Shortly after the event, the veteran miner went into his home workshop and developed a prototype (that first unit saw its inaugural test on a Hitachi 5500).

One of those design features was the slide’s upright outside pipes, which are slightly wider than the Stokes Basket to allow for greater control. He also placed lower-set outside pipes to meet the points of the basket where the rope rigging system is connected.

The JB1 has an optional safety strut that can be used as a secondary load bearing point when placed near the frames connection joints to the ground. Additionally, its modular design was intentional — as it allows the slide to be set to various equipment and heights. With the ability to use all three frame sections or only two, Bradbury said the middle can be left out and the top and bottom sections can be quickly assembled each section’s locking pins for shorter distance needs.

With the ability to set and remove the slide, one concern Bradbury had was the solution’s ability to lock into place. He addressed that in his design in the top section, where the framework rests on the handrail of the machine and locks onto the handrail with a 2 in. by 2 in. square section of channel that runs the entire width of the JB1’s frame.

“This gives a flat to flat mount to control side to side tipping movement when lowering the patient,” he said, adding that the section also has two locking pins to lock the JB1 around the handrail in the same manner as the section locking pins.

The prototype of the JB1 was successfully tested on various equipment models.The prototype of the JB1 was successfully tested on various equipment models.

The inventor is pleased that all of the machines the JB1 has been tested on to date, it has performed well on all styles and with both two and three sections in use. With the use of all three sections, the JB1 was able to reach the top deck of the Hitachi 5500, just behind the operator cab, to rescue a 165-pound mannequin; the catwalks, stairs, and ladder system on that particular machine have a narrow design with tight corners that makes walking a Stokes Basket or even a backboard down by hand impractical for the patient and rescuers attempting the extraction.
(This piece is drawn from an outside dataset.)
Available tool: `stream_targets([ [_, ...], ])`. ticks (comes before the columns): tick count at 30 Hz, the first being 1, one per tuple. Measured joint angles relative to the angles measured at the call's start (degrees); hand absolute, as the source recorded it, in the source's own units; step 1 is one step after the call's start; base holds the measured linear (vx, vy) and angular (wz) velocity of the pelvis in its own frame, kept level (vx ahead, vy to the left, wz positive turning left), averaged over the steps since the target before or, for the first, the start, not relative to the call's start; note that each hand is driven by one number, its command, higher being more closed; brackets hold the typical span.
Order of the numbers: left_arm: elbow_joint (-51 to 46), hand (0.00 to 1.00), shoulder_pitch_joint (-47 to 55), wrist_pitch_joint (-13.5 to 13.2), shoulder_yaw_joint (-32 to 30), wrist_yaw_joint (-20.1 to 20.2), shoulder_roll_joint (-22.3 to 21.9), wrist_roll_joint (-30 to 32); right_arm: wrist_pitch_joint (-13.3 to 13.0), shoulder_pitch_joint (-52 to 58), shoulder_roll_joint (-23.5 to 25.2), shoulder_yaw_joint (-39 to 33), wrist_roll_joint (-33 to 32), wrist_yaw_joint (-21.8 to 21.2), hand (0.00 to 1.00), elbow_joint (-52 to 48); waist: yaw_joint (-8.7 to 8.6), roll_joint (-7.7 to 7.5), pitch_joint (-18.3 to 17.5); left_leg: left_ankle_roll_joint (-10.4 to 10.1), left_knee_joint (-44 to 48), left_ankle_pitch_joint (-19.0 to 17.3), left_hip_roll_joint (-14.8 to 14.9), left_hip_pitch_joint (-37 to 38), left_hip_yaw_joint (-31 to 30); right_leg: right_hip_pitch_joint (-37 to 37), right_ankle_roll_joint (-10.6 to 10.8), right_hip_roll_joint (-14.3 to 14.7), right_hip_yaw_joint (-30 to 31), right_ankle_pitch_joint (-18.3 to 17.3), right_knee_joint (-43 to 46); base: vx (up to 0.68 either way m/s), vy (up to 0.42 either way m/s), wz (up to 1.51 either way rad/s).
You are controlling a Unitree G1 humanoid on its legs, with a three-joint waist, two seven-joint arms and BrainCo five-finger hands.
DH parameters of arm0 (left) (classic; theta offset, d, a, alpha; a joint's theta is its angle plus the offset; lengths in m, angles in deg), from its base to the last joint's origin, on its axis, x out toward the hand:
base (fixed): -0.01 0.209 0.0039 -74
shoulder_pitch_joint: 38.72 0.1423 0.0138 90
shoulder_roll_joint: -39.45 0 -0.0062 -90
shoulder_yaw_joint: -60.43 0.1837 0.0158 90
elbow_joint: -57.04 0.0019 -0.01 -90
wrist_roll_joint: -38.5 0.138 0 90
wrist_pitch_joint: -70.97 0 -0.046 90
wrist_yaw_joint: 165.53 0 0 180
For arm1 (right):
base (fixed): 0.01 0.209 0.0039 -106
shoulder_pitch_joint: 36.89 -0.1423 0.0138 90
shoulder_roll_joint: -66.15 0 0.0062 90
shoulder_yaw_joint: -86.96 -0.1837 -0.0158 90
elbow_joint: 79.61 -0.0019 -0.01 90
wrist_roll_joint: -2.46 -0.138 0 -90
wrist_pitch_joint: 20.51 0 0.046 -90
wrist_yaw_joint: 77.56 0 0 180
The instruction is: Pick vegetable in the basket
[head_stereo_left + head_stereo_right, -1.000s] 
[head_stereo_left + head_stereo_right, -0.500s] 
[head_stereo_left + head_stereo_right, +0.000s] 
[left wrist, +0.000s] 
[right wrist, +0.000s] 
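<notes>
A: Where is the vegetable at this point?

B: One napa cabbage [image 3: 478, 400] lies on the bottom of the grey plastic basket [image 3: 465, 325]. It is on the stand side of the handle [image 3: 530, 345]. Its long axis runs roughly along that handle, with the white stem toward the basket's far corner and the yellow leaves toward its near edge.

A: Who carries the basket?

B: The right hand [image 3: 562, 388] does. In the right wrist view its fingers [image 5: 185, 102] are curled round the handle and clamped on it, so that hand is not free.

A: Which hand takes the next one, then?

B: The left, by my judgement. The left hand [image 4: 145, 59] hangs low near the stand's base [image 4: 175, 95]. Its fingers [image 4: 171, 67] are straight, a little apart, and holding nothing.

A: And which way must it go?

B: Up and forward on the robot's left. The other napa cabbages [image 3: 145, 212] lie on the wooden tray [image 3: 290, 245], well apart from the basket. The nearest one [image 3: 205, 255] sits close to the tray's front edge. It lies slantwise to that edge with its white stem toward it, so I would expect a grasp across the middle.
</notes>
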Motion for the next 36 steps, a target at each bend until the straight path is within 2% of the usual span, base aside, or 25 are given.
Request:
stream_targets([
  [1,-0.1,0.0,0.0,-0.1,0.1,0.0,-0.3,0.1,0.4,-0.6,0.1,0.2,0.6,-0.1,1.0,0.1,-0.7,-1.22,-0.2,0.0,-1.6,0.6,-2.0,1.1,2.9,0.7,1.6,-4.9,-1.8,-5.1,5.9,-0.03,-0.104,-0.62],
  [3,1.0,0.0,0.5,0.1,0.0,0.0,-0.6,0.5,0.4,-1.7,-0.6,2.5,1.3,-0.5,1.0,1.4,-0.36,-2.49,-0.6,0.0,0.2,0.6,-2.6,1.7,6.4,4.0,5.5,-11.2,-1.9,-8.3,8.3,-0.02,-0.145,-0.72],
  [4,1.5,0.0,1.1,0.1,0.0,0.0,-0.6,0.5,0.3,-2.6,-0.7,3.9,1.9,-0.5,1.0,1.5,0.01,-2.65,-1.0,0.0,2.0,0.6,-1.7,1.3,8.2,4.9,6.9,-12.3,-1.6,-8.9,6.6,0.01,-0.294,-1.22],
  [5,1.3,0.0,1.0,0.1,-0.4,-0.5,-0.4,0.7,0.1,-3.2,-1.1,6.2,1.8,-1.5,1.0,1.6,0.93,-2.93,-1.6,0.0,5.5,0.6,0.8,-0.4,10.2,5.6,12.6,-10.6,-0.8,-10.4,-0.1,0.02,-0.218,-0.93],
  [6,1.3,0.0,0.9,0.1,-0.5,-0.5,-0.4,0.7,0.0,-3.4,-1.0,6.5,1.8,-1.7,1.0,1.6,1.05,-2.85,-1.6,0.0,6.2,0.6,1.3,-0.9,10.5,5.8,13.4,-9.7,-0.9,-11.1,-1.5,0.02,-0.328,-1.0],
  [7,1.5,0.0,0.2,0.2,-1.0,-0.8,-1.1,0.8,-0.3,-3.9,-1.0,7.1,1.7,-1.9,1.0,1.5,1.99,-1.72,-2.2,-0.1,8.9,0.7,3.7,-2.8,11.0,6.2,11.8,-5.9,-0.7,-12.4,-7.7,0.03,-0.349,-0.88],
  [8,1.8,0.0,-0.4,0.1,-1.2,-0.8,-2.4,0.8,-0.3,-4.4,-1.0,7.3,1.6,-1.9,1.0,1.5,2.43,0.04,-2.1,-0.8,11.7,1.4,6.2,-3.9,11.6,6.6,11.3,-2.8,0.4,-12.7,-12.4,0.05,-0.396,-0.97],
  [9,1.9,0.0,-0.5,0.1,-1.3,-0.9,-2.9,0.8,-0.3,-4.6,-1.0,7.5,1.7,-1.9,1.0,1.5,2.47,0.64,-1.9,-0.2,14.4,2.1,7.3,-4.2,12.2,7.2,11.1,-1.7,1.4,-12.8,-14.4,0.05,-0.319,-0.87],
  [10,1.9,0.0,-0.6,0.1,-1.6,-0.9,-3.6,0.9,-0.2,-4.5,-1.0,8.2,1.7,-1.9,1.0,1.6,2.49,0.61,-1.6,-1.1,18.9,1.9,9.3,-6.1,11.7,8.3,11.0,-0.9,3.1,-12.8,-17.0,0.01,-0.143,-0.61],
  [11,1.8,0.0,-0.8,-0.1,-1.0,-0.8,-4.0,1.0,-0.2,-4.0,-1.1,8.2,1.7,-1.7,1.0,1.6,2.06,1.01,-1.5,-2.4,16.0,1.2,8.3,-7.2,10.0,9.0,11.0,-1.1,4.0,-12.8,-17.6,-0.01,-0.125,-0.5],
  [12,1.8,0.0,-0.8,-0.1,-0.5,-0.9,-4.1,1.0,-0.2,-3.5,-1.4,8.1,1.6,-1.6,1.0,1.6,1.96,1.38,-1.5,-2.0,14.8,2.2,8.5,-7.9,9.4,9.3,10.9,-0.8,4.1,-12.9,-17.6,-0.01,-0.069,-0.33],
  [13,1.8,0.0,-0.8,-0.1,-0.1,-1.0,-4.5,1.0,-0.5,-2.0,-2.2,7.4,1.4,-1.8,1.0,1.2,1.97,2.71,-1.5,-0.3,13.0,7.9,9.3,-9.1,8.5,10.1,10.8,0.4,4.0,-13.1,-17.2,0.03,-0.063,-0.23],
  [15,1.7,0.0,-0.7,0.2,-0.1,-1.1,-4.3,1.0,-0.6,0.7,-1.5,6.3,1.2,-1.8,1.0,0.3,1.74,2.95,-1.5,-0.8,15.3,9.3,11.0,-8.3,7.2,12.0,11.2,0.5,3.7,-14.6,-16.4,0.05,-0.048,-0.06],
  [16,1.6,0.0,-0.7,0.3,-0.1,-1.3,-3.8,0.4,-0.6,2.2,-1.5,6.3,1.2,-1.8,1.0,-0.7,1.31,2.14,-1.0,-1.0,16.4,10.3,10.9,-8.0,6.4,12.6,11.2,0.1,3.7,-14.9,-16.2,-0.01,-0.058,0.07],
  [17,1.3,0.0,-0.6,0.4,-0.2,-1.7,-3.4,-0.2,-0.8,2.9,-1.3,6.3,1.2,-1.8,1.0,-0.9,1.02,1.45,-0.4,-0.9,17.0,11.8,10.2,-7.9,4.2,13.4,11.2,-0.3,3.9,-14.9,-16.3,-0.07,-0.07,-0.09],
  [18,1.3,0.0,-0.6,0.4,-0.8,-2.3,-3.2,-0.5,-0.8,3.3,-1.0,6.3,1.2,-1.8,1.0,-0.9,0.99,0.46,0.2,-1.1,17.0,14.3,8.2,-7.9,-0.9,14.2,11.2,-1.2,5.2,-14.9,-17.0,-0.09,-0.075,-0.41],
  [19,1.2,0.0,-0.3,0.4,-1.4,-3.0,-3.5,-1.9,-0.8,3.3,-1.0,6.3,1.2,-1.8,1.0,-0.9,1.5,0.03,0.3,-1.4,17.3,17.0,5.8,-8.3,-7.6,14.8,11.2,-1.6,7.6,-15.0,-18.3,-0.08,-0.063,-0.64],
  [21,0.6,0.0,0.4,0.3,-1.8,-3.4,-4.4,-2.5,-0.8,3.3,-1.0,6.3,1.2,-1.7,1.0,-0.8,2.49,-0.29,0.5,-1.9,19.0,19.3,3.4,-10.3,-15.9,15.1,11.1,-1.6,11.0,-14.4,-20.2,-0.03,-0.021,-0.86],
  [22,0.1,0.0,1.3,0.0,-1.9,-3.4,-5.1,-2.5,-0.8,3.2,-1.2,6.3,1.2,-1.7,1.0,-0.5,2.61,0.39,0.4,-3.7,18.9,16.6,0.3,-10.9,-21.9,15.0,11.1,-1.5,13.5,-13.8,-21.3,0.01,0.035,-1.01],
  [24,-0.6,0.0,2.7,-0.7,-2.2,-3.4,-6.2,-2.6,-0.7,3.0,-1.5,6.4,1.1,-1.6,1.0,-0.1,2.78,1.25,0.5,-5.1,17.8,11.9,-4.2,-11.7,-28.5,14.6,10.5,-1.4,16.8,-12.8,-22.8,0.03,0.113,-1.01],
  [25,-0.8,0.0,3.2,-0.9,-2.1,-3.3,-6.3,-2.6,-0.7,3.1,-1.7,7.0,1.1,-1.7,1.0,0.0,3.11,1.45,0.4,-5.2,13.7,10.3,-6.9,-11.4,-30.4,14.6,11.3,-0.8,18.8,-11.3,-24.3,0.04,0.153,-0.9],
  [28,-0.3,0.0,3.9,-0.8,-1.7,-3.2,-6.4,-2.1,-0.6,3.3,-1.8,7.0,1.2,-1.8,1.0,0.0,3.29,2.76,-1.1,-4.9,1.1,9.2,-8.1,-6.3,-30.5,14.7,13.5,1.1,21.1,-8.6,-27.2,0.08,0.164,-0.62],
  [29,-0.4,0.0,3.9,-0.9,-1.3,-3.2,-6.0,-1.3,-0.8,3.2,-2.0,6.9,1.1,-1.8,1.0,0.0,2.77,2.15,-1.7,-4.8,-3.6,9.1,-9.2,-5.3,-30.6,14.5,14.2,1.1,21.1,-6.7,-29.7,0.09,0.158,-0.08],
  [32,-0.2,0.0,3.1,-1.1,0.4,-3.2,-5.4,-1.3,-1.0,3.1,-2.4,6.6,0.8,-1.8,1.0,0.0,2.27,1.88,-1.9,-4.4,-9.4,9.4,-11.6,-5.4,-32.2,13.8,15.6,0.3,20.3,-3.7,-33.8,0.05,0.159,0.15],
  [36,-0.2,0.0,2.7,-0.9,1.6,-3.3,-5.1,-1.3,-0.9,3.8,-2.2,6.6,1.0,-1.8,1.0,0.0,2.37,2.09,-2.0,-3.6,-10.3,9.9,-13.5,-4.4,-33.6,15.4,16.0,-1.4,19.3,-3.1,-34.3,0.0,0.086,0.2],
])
Over the last two years, Bradbury has been polishing the design to prepare it for commercial availability. Some adjustments have been made to the JB1 as it has been tested, including making the pin system easier and quicker to use.

With a patent now in hand, Bradbury is now working on marketing his invention and sharing its advantages with other mines. Both its sales agreement with an unnamed manufacturer and its approvals are also in process. The first JB1 buyer? The Bear Run complex.

“It’s a great tool, with an ingeniously simple design,” Mine General Manager Brandon Risner said. “I’m proud that it was one of our employees who developed it, and I’m glad we’ll be the first to have one at our disposal should we need it during an emergency.”

The JB1 Extrication Slide, which is universal in its design for any unit, should be available for mine purchases this year.

“I’m not a business man, just a drill operator...on [an SMET] emergency team,” Bradbury said. “I think it’s a good enough product that it can help some people.”